October 3, 2009 by admin Leave a Comment

Music by Giacomo Puccini
Metropolitan Opera
New York, NY

There was so much negative press about this new production, I feared the worst.  In the end, I was pleasantly surprised.  The big complaint, from what I read, was that the sets were too spare and the staging was too restrained.  I did not have that feeling at all.  Generally, the staging of new productions at the Met over the past few years has been much more appealing.  The show that comes foremost to mind is the Don Giovanni from about a year ago. It was beautifully staged and cast, and dramatically believable and compelling. In the current Tosca, the abstraction of the sets makes for stark dramatic sense.  Their unadorned quality served to highlight the bald manipulativeness of Scarpia, the villain.
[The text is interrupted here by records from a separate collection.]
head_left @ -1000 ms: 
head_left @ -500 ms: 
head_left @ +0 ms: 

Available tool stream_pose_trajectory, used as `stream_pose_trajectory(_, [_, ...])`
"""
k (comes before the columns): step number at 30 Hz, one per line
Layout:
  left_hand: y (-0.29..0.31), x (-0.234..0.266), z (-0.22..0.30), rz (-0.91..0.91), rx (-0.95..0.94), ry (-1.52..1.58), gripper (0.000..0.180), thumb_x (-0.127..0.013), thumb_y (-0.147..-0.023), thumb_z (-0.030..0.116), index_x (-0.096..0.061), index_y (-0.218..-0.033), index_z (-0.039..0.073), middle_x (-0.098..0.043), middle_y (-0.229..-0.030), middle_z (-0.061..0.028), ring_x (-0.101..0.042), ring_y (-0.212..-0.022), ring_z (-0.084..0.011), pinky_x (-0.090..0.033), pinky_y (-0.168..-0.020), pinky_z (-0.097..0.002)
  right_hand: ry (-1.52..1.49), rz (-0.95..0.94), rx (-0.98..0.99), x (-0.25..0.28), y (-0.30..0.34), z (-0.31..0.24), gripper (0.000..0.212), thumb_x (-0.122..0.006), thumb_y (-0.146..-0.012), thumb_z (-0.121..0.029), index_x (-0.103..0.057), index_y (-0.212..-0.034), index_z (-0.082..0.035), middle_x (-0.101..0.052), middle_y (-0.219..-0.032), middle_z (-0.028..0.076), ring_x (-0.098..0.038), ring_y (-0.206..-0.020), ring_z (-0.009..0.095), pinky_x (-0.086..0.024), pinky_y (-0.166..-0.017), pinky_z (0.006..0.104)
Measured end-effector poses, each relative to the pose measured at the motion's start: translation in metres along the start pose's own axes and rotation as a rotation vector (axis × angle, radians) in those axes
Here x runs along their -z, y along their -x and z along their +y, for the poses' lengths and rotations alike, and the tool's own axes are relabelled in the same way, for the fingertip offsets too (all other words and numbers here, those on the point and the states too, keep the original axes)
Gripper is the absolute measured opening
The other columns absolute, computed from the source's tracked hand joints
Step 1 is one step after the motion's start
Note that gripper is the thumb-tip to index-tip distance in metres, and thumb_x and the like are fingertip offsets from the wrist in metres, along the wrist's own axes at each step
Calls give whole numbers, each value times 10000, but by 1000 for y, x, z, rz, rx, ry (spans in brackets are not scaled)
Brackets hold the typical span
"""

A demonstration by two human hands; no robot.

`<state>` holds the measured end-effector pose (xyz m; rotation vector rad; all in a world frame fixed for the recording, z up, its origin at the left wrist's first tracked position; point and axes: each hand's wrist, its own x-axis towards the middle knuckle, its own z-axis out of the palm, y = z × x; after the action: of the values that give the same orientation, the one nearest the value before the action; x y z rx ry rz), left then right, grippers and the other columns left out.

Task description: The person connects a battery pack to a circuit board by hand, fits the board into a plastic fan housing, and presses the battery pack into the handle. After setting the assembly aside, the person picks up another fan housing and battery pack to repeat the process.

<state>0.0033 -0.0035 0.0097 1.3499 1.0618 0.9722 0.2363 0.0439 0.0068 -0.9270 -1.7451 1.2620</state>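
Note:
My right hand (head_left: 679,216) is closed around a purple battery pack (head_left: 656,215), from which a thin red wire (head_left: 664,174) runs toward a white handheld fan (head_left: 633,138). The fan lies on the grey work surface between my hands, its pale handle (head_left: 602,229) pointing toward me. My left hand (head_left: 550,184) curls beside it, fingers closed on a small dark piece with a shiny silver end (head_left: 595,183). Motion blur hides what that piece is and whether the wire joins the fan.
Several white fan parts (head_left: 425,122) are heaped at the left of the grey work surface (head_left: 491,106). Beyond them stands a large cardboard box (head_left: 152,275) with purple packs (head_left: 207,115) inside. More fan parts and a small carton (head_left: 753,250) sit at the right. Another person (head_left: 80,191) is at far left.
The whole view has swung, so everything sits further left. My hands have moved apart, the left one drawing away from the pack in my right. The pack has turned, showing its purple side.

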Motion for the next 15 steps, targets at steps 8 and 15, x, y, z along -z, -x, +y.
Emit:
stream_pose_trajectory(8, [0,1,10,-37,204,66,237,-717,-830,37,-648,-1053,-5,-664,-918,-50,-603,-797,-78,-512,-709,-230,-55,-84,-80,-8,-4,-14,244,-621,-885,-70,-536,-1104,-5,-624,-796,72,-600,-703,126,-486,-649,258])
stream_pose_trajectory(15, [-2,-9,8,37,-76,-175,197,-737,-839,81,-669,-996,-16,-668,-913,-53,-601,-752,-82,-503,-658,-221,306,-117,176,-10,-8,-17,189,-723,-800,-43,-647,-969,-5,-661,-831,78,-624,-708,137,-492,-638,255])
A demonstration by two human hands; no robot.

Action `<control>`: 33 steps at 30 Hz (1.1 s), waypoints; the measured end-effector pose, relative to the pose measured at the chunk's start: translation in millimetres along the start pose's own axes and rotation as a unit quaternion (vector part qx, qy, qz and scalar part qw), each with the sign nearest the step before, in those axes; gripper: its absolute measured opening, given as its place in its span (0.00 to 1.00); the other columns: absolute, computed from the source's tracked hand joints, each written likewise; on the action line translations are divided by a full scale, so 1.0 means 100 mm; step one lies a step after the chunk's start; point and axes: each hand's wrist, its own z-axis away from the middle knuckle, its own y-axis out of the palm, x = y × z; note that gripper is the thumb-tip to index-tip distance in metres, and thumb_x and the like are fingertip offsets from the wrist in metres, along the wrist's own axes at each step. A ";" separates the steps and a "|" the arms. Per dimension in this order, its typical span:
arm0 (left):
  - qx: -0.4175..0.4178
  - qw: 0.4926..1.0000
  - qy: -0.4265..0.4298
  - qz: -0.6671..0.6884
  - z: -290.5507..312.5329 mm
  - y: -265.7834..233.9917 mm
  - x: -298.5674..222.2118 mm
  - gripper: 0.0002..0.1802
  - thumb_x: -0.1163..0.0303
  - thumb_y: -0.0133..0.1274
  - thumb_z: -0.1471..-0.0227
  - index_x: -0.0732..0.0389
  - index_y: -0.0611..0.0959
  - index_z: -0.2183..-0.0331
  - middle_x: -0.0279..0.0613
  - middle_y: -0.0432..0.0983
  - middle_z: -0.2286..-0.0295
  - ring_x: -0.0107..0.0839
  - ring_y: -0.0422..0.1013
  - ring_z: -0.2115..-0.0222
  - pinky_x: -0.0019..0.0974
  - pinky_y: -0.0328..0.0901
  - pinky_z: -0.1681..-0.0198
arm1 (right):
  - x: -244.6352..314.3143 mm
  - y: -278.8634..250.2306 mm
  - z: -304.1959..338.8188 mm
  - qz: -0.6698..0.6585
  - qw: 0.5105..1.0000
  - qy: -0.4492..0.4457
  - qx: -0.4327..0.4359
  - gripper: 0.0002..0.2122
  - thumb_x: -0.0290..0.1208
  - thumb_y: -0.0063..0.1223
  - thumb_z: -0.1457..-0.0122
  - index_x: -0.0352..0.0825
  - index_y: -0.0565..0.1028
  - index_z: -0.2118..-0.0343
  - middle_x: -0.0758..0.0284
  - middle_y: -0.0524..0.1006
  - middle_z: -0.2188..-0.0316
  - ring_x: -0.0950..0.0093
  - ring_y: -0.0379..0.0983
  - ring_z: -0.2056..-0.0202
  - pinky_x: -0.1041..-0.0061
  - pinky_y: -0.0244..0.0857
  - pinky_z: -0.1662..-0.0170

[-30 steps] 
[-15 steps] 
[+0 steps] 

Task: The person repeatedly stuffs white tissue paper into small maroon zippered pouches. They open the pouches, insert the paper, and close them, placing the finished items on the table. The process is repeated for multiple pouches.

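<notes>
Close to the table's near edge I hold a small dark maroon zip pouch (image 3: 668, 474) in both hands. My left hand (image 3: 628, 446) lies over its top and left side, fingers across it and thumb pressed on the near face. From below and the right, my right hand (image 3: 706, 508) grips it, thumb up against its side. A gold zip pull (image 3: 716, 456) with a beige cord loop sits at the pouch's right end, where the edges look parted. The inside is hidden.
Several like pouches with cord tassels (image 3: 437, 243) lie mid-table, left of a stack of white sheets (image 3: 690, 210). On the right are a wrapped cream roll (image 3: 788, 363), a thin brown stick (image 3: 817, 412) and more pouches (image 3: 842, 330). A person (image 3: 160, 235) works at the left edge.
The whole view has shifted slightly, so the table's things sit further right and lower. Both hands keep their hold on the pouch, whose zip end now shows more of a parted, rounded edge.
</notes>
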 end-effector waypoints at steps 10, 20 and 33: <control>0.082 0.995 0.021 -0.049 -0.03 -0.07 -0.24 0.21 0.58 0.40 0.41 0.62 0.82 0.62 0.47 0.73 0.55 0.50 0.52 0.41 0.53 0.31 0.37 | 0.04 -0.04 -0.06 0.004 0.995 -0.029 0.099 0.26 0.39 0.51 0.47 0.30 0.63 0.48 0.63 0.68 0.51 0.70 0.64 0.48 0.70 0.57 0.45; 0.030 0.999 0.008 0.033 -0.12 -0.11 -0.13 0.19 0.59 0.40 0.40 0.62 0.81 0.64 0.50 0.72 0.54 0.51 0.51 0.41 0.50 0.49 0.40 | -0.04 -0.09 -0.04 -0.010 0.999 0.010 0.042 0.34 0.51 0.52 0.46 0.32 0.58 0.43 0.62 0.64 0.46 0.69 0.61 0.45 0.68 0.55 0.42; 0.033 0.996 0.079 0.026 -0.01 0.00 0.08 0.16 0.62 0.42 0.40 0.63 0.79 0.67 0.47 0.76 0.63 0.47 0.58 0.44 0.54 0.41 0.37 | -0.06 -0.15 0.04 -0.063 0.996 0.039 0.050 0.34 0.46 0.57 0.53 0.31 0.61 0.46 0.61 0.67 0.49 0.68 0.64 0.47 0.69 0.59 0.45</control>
The long, trying seduction scene – one can barely call it seduction – is like a large black, contemporary canvas – stark, bare and threateningly empty.  This highlights the arc of the drama rather than, as more baroquely decorated Met productions have done, to embellish it.  Without the embellishment, a kind of bare tragedy emerges.  In Madame Butterfly this tragedy is so direct and palpable, and, because of the Japanese theme, allowed more frequently to emerge with that kind of starkness.  I found a similar approach refreshing here in Tosca. 

Karita Mattila is a fine Tosca, though I kept imaging her as Brunnhilde and fantasizing what it might have been like to see Maria Callas in the role.  There’s a kind of spiteful directness in Callas’  persona that seems more appropriate to the scandalous position into which Tosca is placed.  Mattila has a kind of broad athleticism that makes one feel she could take Scarpia down in a tackle, but her voice is full and rich and it all seemed to work rather well.  George Gagnidze as Scarpia was characterologically perfectly slimy, while Marcelo Alvarez as Cavaradossi was, like Mattila, a little bit of a dramatic stretch.  But his voice, along with Scarpia’s were complelling and resonant.  James Levine was out on medical leave, but  Joseph Colaneri did a fine job with the orchestra.  The cello solos by Rafael Figueroa and duets by him and Dorothea Noack were just beautifully done.